The Cathedral Prep basketball team has won two PIAA Basketball Championships (1980 and 1993) and four PCIAA (Pennsylvania Catholic Interscholastic Athletic Association) in 1953, 1954, 1968 and 1971. Cathedral Prep has turned out a total of 22 Division 1 basketball players in its 100+ years. In its role as the host team, Prep has always played the second, or 8:30, game of the first round.
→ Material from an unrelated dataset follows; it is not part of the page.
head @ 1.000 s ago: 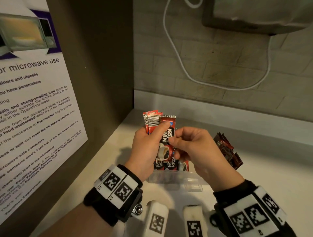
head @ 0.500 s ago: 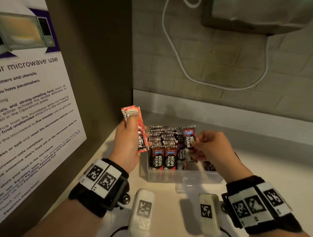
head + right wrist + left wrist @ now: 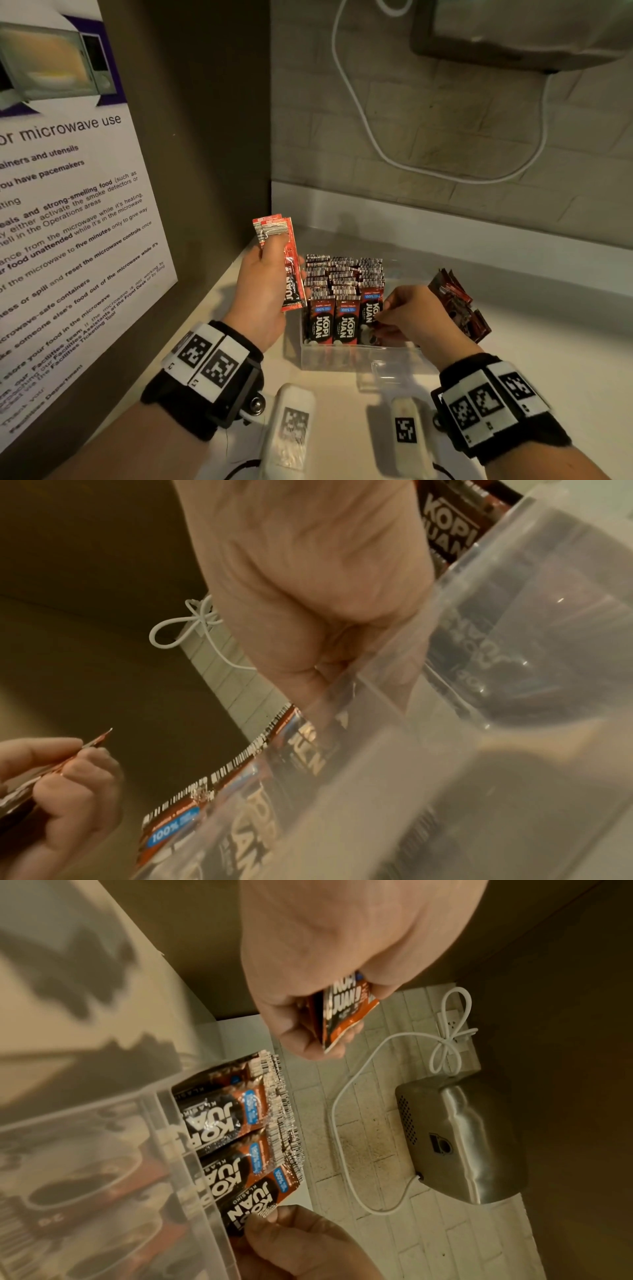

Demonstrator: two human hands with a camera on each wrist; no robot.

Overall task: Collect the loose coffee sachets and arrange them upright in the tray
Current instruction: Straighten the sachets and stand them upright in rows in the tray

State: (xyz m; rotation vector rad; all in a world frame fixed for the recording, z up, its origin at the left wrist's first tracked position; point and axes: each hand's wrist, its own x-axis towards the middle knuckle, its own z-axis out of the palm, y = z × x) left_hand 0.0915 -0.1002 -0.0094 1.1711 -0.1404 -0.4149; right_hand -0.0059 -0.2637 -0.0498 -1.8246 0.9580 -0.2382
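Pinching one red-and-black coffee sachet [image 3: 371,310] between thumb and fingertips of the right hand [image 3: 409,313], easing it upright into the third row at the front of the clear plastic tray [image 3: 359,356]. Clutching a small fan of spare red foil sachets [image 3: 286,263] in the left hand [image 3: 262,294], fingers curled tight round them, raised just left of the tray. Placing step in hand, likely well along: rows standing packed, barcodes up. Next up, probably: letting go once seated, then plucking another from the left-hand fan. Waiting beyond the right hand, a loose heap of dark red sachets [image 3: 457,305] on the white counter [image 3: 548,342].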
Various members of the school provide meals, direction and other services for the visiting teams as well as help out at the games themselves with things like photography, trophy presentation and security.

==Classic history==

1983

Champions: Bishop Loughlin, Brooklyn, NY

Bishop Loughlin 93, Beaver Falls 66

Cathedral Prep 54, Roman Catholic 52 (OT)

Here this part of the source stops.